Table 2. Parameters’ comparison for the choice of the characteristic dimension of the robot, b.

b (mm)	αM (°)	αm (°)	OPM (mm)	OPm (mm)	Δ(OP) (mm)
10.00	60.00	58.79	17.32	16.51	0.81
11.00	56.63	55.25	16.70	15.86	0.84
12.00	53.13	51.56	16.00	15.12	0.88
13.00	49.46	47.66	15.20	14.26	0.93
14.00	45.57	43.50	14.28	13.28	1.00
15.00	41.41	38.99	13.23	12.14	1.08
16.00	36.87	34.00	12.00	10.79	1.21
16.50	34.41	31.25	11.30	10.01	1.29
17.00	31.79	28.26	10.54	9.14	1.40
18.00	25.84	21.15	8.72	6.96	1.75
19.00	18.19	10.12	6.24	3.39	2.86

shows the results for the cases relating to the actuator, with nominal length dimensions equal to 20 mm and different hypothesized values for dimension b. From the data observation, we chose to work with b = 16.5 mm as it constitutes a good compromise between the base’s size and the end effector’s excursion.

Once the geometric data characterizing the actuators were defined, the direct kinematic problem for determining the working volume was solved.
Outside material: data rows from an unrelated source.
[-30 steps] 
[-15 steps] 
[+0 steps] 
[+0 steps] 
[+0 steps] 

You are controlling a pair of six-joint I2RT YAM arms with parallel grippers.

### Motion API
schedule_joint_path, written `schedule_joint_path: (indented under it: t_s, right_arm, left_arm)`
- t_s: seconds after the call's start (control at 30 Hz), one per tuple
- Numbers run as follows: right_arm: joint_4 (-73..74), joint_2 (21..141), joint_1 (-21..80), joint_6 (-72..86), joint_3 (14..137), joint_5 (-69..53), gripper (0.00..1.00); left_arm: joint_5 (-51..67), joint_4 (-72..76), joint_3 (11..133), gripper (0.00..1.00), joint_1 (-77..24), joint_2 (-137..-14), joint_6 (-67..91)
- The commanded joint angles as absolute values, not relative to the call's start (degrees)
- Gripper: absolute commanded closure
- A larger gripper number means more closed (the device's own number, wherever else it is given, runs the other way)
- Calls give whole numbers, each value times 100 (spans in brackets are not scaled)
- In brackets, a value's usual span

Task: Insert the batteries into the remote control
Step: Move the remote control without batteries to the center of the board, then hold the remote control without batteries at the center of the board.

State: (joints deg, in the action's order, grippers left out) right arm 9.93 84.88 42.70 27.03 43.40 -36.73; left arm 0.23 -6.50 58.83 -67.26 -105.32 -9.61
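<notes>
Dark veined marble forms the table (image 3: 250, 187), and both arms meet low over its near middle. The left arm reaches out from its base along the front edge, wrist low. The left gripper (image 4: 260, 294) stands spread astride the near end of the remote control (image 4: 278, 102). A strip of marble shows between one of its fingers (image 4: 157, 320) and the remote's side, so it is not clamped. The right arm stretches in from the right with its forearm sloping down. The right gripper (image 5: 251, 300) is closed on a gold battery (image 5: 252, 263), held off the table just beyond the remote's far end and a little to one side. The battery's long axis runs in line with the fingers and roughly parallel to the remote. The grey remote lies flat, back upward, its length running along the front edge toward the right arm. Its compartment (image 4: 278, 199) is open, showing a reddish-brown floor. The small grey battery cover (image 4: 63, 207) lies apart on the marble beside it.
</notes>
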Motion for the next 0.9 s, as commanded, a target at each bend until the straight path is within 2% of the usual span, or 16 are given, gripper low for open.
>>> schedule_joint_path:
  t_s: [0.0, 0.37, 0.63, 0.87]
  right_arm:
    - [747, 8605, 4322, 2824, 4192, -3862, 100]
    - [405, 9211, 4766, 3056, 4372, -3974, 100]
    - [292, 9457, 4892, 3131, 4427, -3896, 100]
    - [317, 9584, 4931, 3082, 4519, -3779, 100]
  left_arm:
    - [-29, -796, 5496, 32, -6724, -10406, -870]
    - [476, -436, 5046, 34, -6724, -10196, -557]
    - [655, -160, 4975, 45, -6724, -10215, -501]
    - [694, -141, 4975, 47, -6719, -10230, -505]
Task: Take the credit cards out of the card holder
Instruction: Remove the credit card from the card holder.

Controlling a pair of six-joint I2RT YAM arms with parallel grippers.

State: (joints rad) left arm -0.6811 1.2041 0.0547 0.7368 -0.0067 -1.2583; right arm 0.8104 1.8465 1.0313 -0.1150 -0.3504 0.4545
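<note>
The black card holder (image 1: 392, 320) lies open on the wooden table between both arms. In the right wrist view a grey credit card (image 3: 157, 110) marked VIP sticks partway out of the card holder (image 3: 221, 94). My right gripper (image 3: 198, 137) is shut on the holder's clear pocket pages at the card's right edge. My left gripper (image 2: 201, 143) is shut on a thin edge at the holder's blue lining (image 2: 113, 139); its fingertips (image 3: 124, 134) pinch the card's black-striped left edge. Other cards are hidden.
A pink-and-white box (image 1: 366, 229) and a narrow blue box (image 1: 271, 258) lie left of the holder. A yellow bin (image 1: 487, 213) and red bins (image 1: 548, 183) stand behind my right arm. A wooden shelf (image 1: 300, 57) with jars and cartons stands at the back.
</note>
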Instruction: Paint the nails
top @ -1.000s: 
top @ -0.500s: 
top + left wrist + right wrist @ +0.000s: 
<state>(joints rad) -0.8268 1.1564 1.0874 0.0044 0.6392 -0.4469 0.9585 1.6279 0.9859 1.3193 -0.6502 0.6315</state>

By substituting (3)–(6) into Equation (2) and then applying the norm and squaring, we can obtain the following three equations:

$$\left\{\begin{array}{c}{\left(x_P-b\right)}^2+{\left(y_P-0\right)}^2+{\left(z_P-0\right)}^2={l_1}^2\\ {\left(x_P+\frac{1}{2}b\right)}^2+{\left(y_P-\frac{\sqrt{3}}{2}b\right)}^2+{\left(z_P-0\right)}^2={l_2}^2\\ {\left(x_P+\frac{1}{2}b\right)}^2+{\left(y_P+\frac{\sqrt{3}}{2}b\right)}^2+{\left(z_P-0\right)}^2={l_3}^2\end{array}\right.$$

(8)

These were solved with Mathematica code. An equation of the 16th order of x_P was obtained:

$$a_1\cdot {x_P}^{16}+a_2\cdot {x_P}^{14}+a_3\cdot {x_P}^{12}+a_4\cdot {x_P}^{10}+a_5\cdot {x_P}^8+a_6\cdot {x_P}^6+a_7\cdot {x_P}^4+a_8\cdot {x_P}^2+a_9=0$$

(9)

where the expressions of the coefficients a_i are omitted because of their length.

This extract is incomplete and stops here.